D’autre part, la monnaie commune est perçue comme une étape dans le développement régional. Elle assurerait une cohérence au marché commun de la CEDEAO, où les monnaies actuelles sont peu convertibles et très volatiles. Ce gage de stabilité permettrait de plus d’aligner les politiques économiques de la région, et d’utiliser l’instrument monétaire en conséquence.

Un bloc régional lézardé

Cependant, de nombreuses divisions fragmentent l’unité de la CEDEAO. Tout d’abord, elle englobe l’UEOMA (Union Economique et Monétaire Ouest Africaine), qui dispose de son propre tarif extérieur commun (TEC) et de sa monnaie unique – le franc CFA. Celle-ci assure d’ores et déjà la stabilité monétaire à ses membres, en échange de l’abandon de la souveraineté, puisqu’il est imprimé en France et lié à l’euro. Récemment, le président Macron s’est déclaré favorable à un « élargissement du périmètre » du franc CFA. Le projet de monnaie unique de la CEDEAO aura donc un concurrent historique à défaire.

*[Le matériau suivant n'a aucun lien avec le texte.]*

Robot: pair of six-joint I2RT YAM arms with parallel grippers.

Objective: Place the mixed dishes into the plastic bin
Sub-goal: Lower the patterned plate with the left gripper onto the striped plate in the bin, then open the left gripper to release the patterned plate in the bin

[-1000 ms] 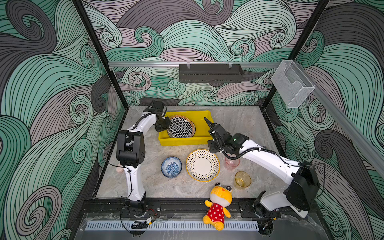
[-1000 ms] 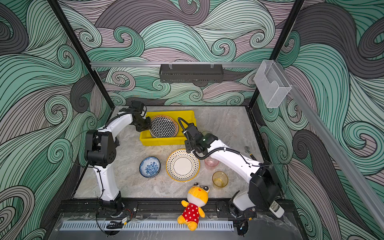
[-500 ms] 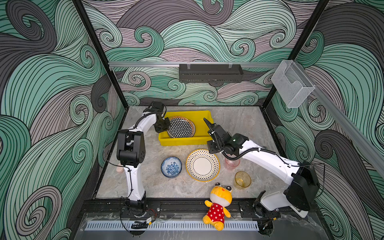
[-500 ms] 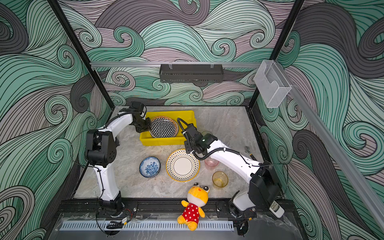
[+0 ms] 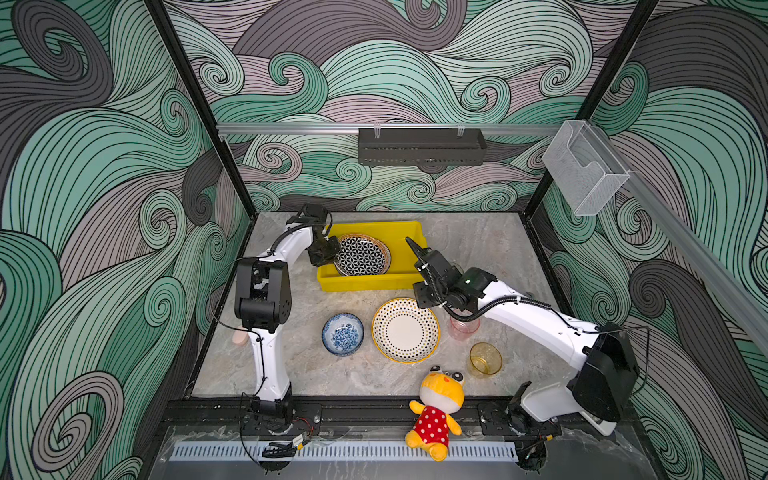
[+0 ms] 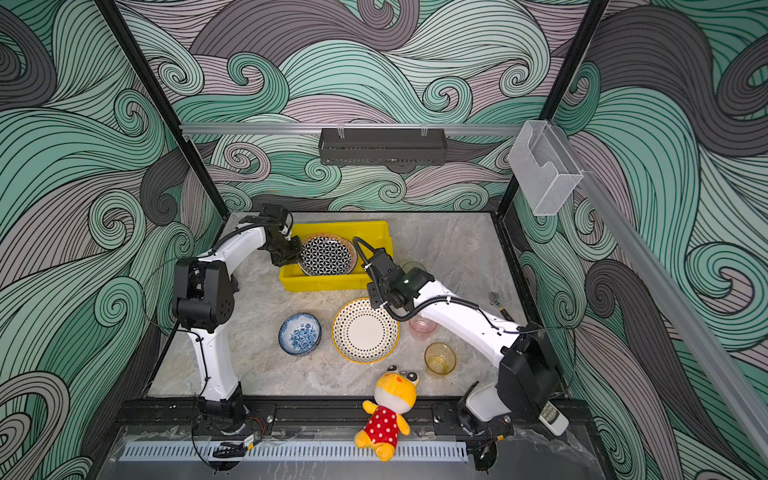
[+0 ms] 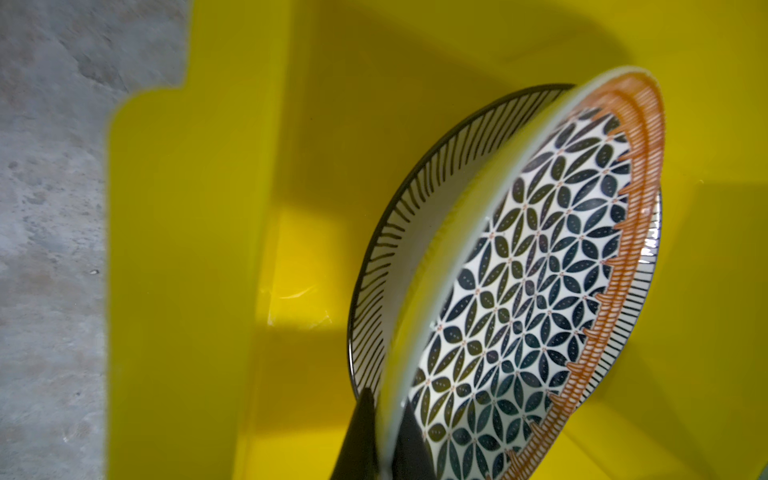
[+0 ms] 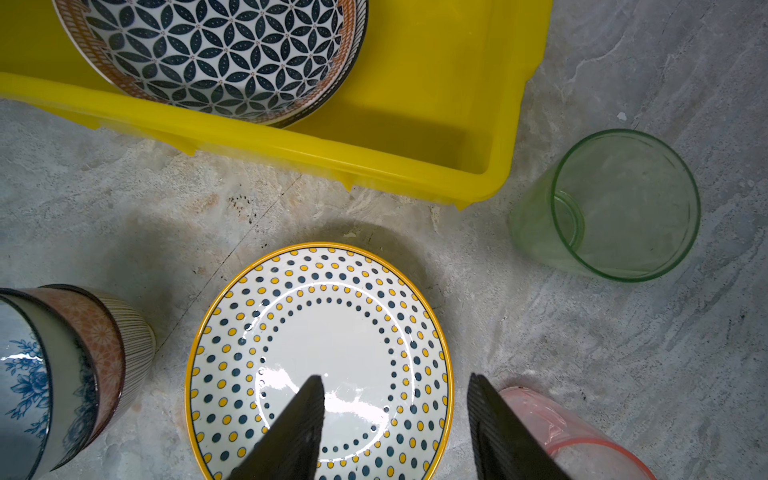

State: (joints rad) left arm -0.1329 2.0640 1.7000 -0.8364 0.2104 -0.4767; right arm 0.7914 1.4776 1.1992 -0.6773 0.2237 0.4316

Par ailleurs, les divergences économiques, culturelles et politiques existantes au sein de l’organisation régionale sont sources de dysfonctionnements majeurs. Par exemple, seuls 9 Etats membres appliquent le TEC signé en 2015. La Guinée Bissau ou le Cap vert  ne peuvent le faire car les textes officiels ne sont pas disponibles en portugais (l’anglais et le français dominent la zone) ! En outre, l’idée de l’ECO, monnaie unique pour la CEDEAO, est officiellement considérée depuis 2000, sans résultats apparents. D’abord annoncée pour 2009, sa concrétisation a ensuite été reportée en raison des retards de convergence des Etats. L’enjeu du récent sommet d’Accra était donc de définir précisément ces critères de convergence ; ils doivent encore être remplis par le Nigéria (24e puissance économique mondiale selon le FMI) et 10 PMA (comme le Togo, le Libéria, le Burkina Faso…).

Toutefois, en parallèle du dossier d’intégration monétaire, la CEDEAO doit assurer sa stabilité politique. Celle-ci est menacée par la multiplicité des groupements terroristes qui entretiennent de forts liens mutuels. L’organisation régionale, qui avait été décriée dans sa gestion des processus de transition démocratique en Guinée (2009) et en Côte d’Ivoire (2012) est aujourd’hui impuissante face à AQMI au Mali, ou Boko Haram au Nigéria. Elle doit surmonter ce défi si elle veut s’affranchir des tutelles étrangères et se développer.